Drei bis vier Stunden dürften die Tiere im Einsatz sein, ihre Zieheltern machen aber nach eineinhalb Stunden Schluss. Die Lämmchen lassen sich zwar nichts anmerken, die Einsätze sind für sie aber sicher aufregend. Neben den Besuchen in sozialen Einrichtungen bieten Silvia und Florian Hradetzky auch Bastelstunden mit der Rohwolle oder das Pressen von Heu an. Ansonsten ist es der Familie Hradetzky wichtig, dass ihre Schafe ein schönes, langes Leben auf der Weide haben, „ein jedes ist uns ans Herz gewachsen“, sagt die Lamm-Ersatzmutter, und dass sie sich über Besuch an der Weide freut.

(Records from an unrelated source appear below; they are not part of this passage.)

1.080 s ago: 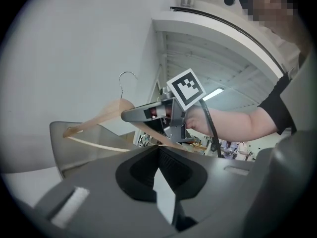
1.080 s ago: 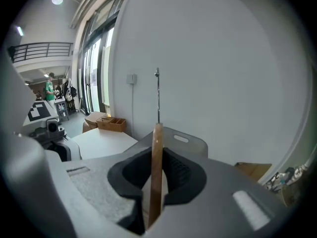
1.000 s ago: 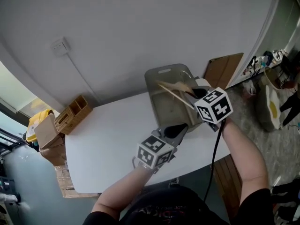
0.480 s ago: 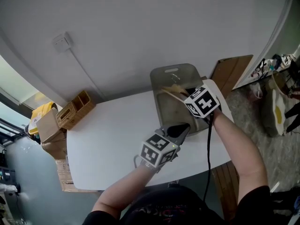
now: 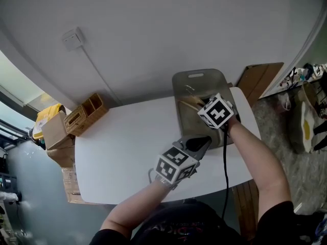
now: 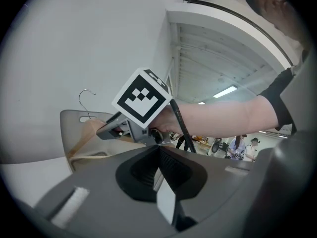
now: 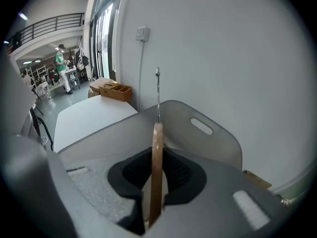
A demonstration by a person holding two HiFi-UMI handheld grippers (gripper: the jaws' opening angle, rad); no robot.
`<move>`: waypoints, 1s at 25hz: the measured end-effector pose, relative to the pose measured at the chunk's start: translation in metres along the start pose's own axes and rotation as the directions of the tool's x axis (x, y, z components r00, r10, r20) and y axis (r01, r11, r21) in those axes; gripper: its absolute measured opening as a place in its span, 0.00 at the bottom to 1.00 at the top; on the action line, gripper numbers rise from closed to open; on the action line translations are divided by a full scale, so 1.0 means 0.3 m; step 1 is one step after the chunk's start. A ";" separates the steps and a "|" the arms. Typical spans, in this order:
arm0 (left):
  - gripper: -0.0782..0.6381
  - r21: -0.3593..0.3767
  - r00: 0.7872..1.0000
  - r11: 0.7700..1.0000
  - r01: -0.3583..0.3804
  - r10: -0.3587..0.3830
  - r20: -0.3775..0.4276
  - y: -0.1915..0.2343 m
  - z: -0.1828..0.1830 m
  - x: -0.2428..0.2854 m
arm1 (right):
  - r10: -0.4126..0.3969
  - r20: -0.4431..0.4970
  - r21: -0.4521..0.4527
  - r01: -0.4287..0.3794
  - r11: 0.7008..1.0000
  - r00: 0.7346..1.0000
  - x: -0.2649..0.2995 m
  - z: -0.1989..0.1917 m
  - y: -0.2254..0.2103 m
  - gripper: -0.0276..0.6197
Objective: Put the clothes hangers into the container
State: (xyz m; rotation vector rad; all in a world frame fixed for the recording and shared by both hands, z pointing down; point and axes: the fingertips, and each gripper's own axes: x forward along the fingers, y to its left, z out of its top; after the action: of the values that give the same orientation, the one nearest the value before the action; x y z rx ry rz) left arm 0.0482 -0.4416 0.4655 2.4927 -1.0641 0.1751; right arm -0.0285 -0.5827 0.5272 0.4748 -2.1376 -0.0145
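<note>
Hanger at the mouth of the container, held by the right tool. The right gripper [image 7: 157,195] is clenched on a wooden clothes hanger [image 7: 157,143], which its own view shows edge-on: a thin upright board pinched between the jaws, with the wire hook [image 7: 158,90] rising from its far end. The grey translucent container [image 5: 197,76] stands at the back right of the white table [image 5: 122,147], close to the wall. From the head view the right gripper is over the container's opening and the hanger's pale bar runs slantwise across the inside. The left gripper view shows the wood below the rim and the hook standing above the rim. The hanger's long axis thus lies along the line of the jaws, pointing toward the container's far wall with its handle slot [image 7: 201,126]; the container is directly ahead of and beneath the tongs. The left gripper [image 6: 158,155] rests just beside the container's near wall, jaws closed together with nothing between them. The right hand is the nearer and the only loaded one; judged from this, the remaining step is to lower the hanger and let it go.
</note>
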 end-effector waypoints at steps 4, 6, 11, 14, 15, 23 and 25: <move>0.11 -0.012 1.000 1.000 0.002 -0.002 0.008 0.011 0.003 -0.010 | 0.004 -0.018 -0.009 -0.004 1.000 1.000 0.034 -0.009 0.009 0.13; 0.11 -0.017 1.000 1.000 0.002 -0.002 0.008 0.018 0.004 -0.016 | 0.003 -0.021 -0.011 -0.003 1.000 1.000 0.044 -0.012 0.012 0.13; 0.11 -0.021 1.000 1.000 0.000 0.000 0.007 0.025 -0.002 -0.033 | -0.010 -0.019 -0.023 0.010 1.000 1.000 0.051 -0.014 0.028 0.13; 0.11 -0.020 1.000 1.000 0.001 -0.001 0.014 0.023 -0.001 -0.042 | -0.017 -0.018 -0.026 0.017 1.000 1.000 0.052 -0.013 0.037 0.13; 0.11 -0.019 1.000 1.000 0.003 -0.002 0.015 0.020 -0.001 -0.046 | -0.018 -0.017 -0.030 0.017 0.999 1.000 0.050 -0.013 0.043 0.13; 0.11 -0.021 1.000 1.000 0.009 -0.009 0.011 0.006 -0.023 -0.094 | 0.002 -0.038 -0.090 -0.006 0.996 0.999 0.046 -0.008 0.125 0.15; 0.11 -0.019 1.000 1.000 0.010 -0.010 0.012 0.001 -0.026 -0.112 | 0.004 -0.044 -0.099 -0.008 0.995 0.999 0.046 -0.010 0.146 0.16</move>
State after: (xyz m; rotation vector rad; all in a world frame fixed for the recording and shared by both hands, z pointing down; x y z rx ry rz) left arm 0.0249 -0.4164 0.4634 2.4853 -1.0528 0.1465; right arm -0.0475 -0.5463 0.5481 0.4063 -2.0841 -0.1057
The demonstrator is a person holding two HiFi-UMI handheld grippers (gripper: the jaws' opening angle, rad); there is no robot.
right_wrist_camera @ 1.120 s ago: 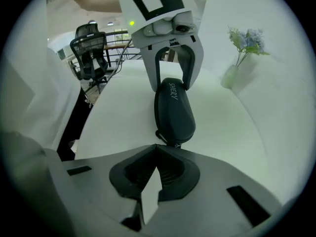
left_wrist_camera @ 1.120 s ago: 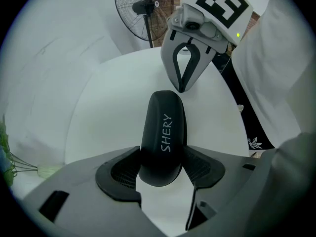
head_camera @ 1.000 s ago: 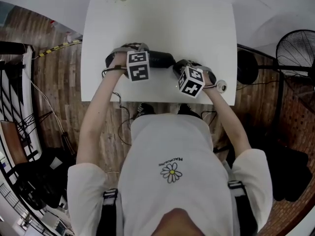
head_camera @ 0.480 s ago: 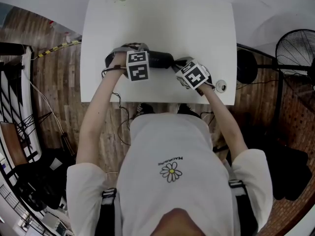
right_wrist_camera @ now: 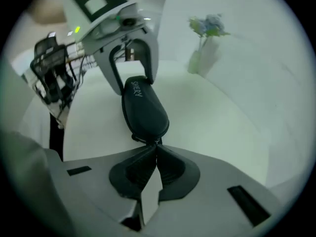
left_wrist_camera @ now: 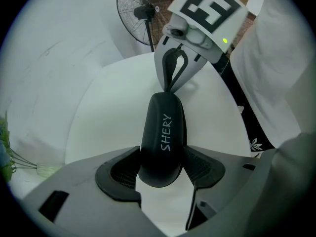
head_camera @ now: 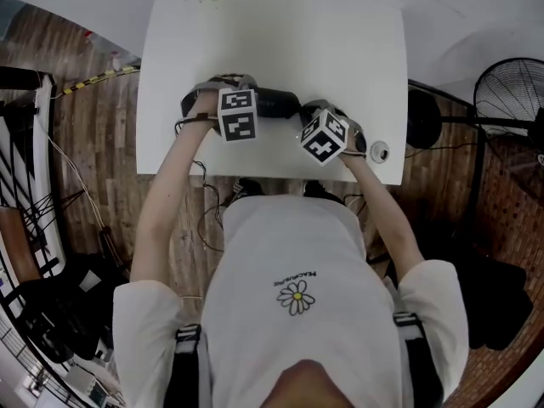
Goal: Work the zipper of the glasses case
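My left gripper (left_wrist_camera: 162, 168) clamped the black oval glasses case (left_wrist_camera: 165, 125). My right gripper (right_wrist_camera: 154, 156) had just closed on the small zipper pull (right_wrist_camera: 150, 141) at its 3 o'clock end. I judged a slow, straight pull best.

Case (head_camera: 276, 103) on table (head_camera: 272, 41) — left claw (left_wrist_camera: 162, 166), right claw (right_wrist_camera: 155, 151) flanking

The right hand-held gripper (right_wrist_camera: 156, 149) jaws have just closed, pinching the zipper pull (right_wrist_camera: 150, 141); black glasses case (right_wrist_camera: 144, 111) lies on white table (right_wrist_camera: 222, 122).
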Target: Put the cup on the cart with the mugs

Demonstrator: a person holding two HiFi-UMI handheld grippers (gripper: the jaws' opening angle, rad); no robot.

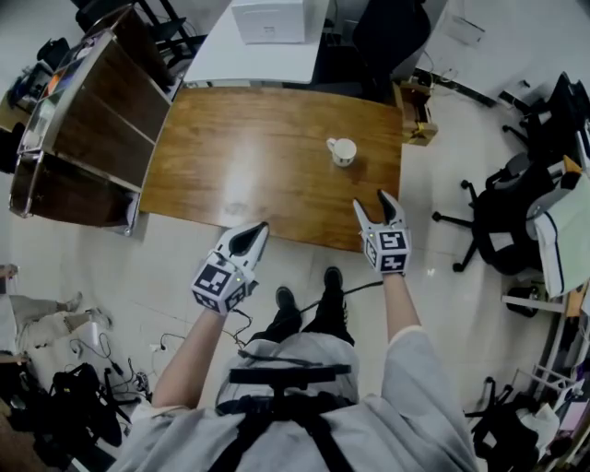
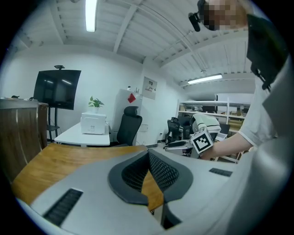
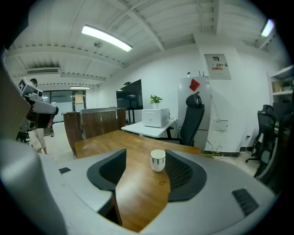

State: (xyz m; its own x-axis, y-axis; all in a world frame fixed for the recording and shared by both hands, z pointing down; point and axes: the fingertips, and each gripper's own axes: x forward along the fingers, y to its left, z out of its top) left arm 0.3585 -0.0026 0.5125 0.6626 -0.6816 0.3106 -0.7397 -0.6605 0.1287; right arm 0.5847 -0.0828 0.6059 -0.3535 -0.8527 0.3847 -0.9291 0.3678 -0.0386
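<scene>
Head view, left to right: a wooden shelf unit (image 1: 83, 120) with a metal frame stands at the left end of the brown tabletop (image 1: 240, 157), touching or just beside its edge; nothing can be made out on its shelves. The left hand-held gripper (image 1: 258, 229) hangs over the near edge of the tabletop, left of centre, tilted with its tips pointing up and to the right. Left gripper view: the left hand-held gripper (image 2: 148, 154) has its jaws closed, pads meeting at the tips, with nothing between them. Beyond the far edge stands a white table carrying a white box (image 1: 268, 20). The cup (image 1: 342, 150), white with its handle to the left, stands upright on the right part of the tabletop, alone. The right hand-held gripper (image 1: 372, 201) is at the near edge, behind the cup and clearly apart from it. Right gripper view: the right hand-held gripper (image 3: 146, 153) has its jaws spread and empty; the cup (image 3: 157, 160) is lined up in the gap, nearer the right jaw, but sits beyond the tips, untouched. A black office chair (image 1: 502, 217) stands on the floor at far right.
</scene>
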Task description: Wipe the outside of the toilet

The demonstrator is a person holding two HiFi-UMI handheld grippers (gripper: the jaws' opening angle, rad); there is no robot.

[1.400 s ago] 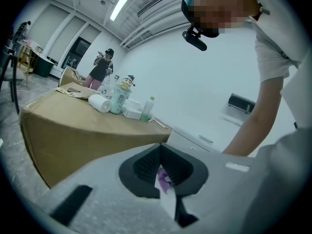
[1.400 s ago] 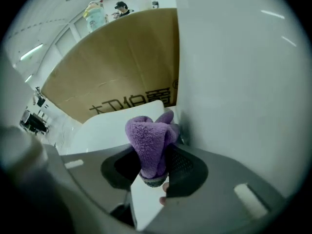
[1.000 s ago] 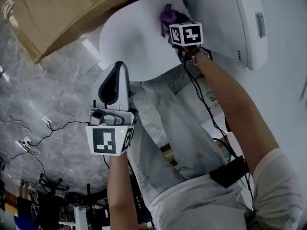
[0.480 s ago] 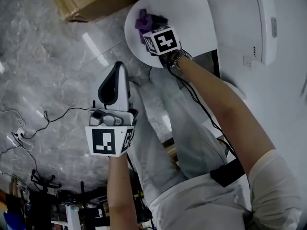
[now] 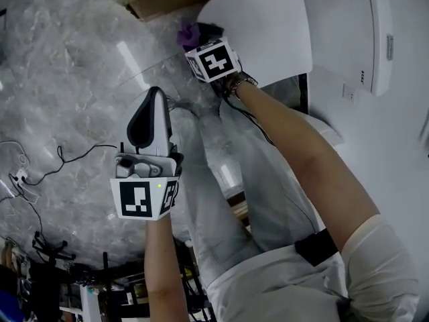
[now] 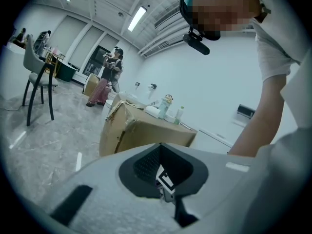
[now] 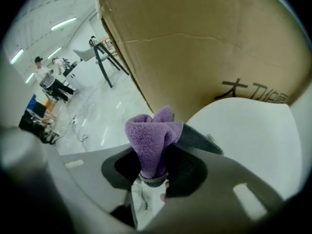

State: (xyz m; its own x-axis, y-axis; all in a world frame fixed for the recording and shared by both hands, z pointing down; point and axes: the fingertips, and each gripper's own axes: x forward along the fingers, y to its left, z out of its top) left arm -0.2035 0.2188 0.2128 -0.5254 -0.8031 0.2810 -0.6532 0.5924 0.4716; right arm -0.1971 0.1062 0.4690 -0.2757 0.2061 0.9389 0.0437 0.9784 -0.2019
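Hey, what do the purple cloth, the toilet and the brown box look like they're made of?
Purple cloth: soft, fuzzy pile, likely microfibre or terry.
Toilet: smooth, even white surface; plastic or ceramic, can't tell which.
Brown box: matte cardboard, creased, with black printing.

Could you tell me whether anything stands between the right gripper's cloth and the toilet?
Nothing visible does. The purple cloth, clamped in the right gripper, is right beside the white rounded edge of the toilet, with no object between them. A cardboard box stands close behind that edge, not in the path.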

Bänke laden zum stillen Beobachten ein. „Die neugierigen Schafe kommen meist von allein.“
Für Silvia und Florian Hradetzky sind sie trotz des hohen Kuschelfaktors immer noch Nutztiere: Sie werden geschoren, und wenn es ihnen gut geht und sie sich auf der Weide gut benehmen, haben sie auch ein langes Leben bis zum natürlichen Ende.
Ihr Traum: Ein kleines, landwirtschaftliches Häuschen! „Da hoffen wir auf unser Netzwerk, die vielen Kontakte und auf Unterstützer“, sagt Florian Hradetzky. Natürlich braucht das Anwesen viel Platz für die Begegnung von Mensch und Tier.